Years ago, when I had first started driving, I asked him why some traffic lights have those flashing lights inside the red light. He told me that it was to draw your attention, so you'd always see that the light was red. Years later, we were sitting in the car together, and Dad mused, "I wonder what those flashing lights are for." I stared at him for a moment, then gave him the same answer he'd given me. His response? "Oh, I must have been making that up. But it sounds plausible, doesn't it?" I still don't know if he was right.

So as we were in the car and Dad was giving his response to the Pigeon Hills question, I immediately challenged him. What possible reason could he have for knowing that piece of information? I was absolutely sure he was making it up. But that brings me to the final thing you need to know about my father, which is that if there is a sign or a plaque to be read, he has read it. Going to a museum with him is completely maddening, because he will read every single word that is posted anywhere. And he remembers it all. So on the one hand, when he gives an incredibly detailed answer to an obscure question, you want to think that he's making it up. Yet there's that other 50% of the time that he knows exactly what he's talking about...and he can almost always cite his source.

In this case, it was a historical plaque in Codorus State Park. Apparently passenger pigeons used to roost in the Pigeon Hills, and there were so many of them they'd block the sun when they all flew. Who knew?

My dad, apparently.

Monday, May 2, 2011

Walking Tour

This past weekend was the most relaxing one I've had in ages. I feel like I got a lot done, but in a very laid-back, unhurried way. And the best part-I walked or Metroed everywhere. My car stayed parked all weekend, except for a very brief early-morning trip to take a friend to the airport.

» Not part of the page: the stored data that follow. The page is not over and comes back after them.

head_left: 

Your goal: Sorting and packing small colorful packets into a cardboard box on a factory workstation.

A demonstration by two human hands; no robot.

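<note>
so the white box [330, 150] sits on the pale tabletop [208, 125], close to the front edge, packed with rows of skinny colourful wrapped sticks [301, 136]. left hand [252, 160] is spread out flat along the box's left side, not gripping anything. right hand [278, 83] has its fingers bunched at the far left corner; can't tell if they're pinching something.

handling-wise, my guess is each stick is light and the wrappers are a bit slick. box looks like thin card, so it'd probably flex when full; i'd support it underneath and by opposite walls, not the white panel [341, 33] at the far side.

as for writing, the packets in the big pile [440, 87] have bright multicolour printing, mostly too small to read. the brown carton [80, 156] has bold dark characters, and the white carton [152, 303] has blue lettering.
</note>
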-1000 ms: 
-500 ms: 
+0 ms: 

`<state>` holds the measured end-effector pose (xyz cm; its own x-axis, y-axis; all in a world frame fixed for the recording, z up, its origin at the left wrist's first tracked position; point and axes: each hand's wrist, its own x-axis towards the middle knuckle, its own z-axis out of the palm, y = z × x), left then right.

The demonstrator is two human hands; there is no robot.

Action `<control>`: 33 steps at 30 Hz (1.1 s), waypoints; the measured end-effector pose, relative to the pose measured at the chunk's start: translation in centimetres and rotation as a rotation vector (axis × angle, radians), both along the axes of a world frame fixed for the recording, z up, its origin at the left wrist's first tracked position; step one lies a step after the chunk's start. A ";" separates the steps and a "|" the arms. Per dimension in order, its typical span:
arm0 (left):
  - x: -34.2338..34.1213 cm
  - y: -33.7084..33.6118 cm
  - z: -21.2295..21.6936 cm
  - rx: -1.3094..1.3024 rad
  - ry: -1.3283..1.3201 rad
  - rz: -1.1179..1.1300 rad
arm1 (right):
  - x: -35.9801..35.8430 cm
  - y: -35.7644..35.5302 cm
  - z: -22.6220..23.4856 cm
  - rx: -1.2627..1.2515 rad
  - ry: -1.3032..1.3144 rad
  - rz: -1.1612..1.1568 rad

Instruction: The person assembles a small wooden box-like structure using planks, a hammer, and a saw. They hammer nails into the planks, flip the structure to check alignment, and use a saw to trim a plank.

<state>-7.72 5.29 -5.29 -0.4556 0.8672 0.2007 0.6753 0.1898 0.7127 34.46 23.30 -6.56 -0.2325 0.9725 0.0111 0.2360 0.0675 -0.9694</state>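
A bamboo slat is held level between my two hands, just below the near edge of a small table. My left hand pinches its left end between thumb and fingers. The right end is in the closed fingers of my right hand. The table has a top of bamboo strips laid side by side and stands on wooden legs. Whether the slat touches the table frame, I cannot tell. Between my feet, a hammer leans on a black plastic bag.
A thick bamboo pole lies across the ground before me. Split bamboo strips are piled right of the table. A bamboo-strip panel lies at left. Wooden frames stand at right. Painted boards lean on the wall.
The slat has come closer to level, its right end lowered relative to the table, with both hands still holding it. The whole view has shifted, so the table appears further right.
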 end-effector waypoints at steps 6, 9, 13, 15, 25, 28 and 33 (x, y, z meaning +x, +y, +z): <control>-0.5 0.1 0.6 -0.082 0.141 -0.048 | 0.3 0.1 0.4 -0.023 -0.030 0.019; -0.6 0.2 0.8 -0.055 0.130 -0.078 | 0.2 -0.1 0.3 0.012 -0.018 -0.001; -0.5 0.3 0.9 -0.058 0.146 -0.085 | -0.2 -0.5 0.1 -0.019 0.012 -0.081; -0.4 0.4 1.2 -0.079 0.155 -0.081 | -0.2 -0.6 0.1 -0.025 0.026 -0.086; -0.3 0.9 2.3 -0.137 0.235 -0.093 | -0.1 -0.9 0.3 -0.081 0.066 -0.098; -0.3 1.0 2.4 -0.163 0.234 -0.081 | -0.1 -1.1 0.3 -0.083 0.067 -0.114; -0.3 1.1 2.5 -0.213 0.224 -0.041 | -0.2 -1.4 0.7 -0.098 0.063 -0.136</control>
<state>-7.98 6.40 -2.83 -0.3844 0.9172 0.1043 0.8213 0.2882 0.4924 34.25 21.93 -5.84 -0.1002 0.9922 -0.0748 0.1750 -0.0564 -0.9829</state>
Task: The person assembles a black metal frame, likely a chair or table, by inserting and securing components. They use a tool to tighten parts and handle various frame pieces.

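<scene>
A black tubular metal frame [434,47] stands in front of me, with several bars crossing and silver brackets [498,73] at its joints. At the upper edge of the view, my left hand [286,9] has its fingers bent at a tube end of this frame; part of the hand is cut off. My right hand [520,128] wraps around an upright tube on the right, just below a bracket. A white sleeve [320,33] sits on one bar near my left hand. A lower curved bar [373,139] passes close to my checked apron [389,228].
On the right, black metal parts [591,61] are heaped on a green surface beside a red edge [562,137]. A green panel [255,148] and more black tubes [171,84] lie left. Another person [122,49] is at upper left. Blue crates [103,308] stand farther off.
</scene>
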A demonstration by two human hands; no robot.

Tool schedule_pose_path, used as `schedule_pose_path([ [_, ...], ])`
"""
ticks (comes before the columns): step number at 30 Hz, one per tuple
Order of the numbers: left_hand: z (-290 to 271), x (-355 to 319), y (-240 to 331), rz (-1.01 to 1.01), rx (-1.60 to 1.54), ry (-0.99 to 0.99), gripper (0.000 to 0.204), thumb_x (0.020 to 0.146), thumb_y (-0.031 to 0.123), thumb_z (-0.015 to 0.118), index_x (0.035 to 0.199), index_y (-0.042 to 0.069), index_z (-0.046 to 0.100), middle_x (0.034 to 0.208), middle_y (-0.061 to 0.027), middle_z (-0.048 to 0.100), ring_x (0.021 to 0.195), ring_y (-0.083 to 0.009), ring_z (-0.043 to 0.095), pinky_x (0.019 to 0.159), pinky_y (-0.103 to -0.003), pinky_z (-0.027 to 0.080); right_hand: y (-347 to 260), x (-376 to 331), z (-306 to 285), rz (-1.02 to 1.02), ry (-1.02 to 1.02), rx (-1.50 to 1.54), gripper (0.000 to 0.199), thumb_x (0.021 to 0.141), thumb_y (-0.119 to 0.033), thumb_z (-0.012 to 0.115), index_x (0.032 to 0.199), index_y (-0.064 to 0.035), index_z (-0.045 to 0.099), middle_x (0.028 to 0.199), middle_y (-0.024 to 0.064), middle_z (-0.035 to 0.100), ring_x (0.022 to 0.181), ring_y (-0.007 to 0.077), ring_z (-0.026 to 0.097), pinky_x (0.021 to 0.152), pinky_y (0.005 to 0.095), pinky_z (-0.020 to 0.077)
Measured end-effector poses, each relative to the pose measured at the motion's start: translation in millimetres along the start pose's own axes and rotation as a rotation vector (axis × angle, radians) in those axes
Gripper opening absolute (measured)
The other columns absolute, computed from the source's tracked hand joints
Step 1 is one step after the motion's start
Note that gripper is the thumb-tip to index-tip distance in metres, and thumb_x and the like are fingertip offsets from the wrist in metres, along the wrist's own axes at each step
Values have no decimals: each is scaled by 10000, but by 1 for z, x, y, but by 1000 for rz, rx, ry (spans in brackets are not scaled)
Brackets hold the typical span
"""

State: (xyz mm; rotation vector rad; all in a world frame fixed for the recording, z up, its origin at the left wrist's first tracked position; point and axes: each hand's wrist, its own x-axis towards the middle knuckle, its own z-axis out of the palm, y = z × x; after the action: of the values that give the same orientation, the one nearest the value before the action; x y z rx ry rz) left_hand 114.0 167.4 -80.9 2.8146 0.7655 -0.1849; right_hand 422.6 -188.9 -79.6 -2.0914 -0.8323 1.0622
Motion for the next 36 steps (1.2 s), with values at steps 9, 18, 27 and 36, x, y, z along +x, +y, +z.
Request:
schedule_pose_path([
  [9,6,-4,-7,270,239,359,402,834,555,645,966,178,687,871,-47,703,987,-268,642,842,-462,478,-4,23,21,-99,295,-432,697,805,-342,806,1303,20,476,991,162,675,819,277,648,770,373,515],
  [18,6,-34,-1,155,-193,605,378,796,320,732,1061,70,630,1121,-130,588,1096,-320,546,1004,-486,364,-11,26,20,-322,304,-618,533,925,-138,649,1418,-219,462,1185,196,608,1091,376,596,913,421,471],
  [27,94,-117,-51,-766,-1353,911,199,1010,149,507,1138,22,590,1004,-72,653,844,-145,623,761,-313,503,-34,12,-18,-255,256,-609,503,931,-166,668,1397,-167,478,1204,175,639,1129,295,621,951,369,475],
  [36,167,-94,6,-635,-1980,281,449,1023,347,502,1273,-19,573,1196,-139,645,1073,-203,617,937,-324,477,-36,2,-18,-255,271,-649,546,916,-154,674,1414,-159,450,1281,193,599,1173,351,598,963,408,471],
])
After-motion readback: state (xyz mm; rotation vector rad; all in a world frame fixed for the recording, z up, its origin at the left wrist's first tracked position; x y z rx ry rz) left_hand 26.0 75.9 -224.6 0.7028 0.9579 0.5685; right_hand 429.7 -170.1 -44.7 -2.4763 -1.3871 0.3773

I haven't spent a whole lot of time just walking around my neighborhood. I'm not really big on hot OR cold weather, and I'm really likely to retreat into a climate-controlled car when temperatures are extreme. But I always feel so freaking virtuous when I walk somewhere, and I don't know why I don't do it more often.

On Saturday I walked to the library to return some books. From there I walked up to the Brookland Cafe for lunch, then over to the Franciscan monastery for their plant and herb sale. (Aside: WTF do you do with French Sorrel? I don't have a clue, and I'd better figure it out because I'm currently growing some.) On the way home, I dropped in to the organic market for some milk. All told, I was out for about 2 1/2 hours and walked about three miles, and I felt awesome afterward.

Why don't I do that more often? Now that the weather is nice, I should be taking the bus to work and walking the mile from the bus stop. I should be out enjoying spring while it lasts, and I should be getting to know the neighborhood. I have a slightly half-baked plan to leave my car at my parents' house for part of the summer to force myself to get around without it.

I'm going to try setting my alarm early enough to take the bus to work tomorrow. Getting up early is going to suck, but I know I'll feel better for doing it.